• **Task to complete**
The answer is the set of lines that include "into", copied from the data below.

Segment Open

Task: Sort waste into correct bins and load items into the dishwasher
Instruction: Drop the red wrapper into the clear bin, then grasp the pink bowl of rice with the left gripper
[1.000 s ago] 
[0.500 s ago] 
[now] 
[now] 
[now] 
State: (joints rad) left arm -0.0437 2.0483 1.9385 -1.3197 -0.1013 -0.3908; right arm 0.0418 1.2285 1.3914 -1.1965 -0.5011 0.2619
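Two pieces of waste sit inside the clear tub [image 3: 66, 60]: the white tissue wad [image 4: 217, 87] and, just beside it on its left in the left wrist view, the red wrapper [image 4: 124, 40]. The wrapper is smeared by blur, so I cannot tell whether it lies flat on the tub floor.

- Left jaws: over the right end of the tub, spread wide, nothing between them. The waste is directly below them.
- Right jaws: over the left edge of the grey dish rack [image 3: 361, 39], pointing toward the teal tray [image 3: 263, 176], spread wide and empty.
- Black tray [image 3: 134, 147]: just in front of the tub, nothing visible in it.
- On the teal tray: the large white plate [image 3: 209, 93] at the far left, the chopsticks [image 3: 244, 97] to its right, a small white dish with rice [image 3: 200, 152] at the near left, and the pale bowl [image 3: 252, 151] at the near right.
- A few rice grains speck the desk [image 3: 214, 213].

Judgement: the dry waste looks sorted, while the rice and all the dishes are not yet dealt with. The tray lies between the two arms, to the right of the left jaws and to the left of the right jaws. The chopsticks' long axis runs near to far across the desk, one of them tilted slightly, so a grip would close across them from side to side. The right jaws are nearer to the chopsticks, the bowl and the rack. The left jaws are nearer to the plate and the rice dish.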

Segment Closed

• **Solution for this task**
Task: Sort waste into correct bins and load items into the dishwasher
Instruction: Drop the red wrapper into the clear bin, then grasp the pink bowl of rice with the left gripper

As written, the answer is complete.